» **DIRECTIONS FOR THIS TASK**
An exact reproduction of all the data is needed, with no images in it.

= = =

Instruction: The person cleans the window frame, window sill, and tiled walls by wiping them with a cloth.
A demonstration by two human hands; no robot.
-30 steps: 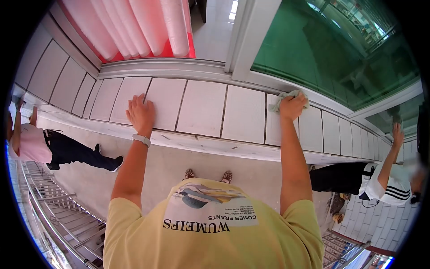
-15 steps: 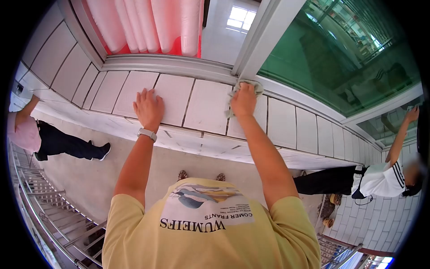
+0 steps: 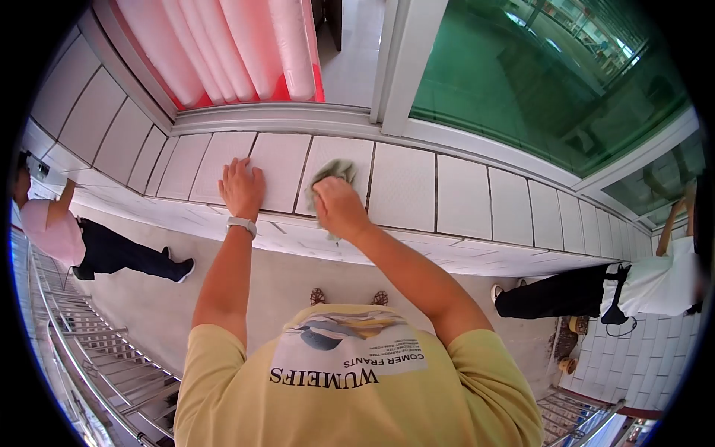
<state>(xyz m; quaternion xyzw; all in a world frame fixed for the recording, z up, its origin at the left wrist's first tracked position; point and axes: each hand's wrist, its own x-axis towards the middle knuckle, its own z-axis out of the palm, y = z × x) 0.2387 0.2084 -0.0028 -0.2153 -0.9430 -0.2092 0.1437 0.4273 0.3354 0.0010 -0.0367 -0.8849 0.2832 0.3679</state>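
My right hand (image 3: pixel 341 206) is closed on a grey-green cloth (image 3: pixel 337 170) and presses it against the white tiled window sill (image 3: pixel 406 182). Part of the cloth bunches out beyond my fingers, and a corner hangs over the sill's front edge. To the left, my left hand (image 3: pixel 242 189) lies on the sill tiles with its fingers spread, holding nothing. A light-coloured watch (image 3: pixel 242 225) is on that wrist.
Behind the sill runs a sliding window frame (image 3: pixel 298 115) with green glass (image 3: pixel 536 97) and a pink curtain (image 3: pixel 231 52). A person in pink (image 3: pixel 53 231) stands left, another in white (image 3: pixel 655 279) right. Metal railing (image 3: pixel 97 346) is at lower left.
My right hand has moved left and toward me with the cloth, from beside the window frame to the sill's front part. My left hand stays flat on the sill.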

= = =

» **YOUR RESPONSE**
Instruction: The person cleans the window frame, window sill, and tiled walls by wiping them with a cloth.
A demonstration by two human hands; no robot.
-30 steps: 
-15 steps: 
+0 steps: 
<state>(xyz m; quaternion xyzw; all in a world frame fixed for the recording, z up, its origin at the left wrist's first tracked position; point and axes: each hand's wrist, its own x-axis towards the middle knuckle, its own z-axis out of the palm, y = z × x) 0.2387 0.2084 -0.0028 -0.2153 -0.9430 -0.2092 0.1437 0.4273 0.3354 0.0010 -0.0367 -0.8849 0.2832 0.3679</state>
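My right hand (image 3: pixel 341 206) is closed on a grey-green cloth (image 3: pixel 337 170) and presses it against the white tiled window sill (image 3: pixel 406 182). Part of the cloth bunches out beyond my fingers, and a corner hangs over the sill's front edge. To the left, my left hand (image 3: pixel 242 189) lies on the sill tiles with its fingers spread, holding nothing. A light-coloured watch (image 3: pixel 242 225) is on that wrist.
Behind the sill runs a sliding window frame (image 3: pixel 298 115) with green glass (image 3: pixel 536 97) and a pink curtain (image 3: pixel 231 52). A person in pink (image 3: pixel 53 231) stands left, another in white (image 3: pixel 655 279) right. Metal railing (image 3: pixel 97 346) is at lower left.
My right hand has moved left and toward me with the cloth, from beside the window frame to the sill's front part. My left hand stays flat on the sill.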

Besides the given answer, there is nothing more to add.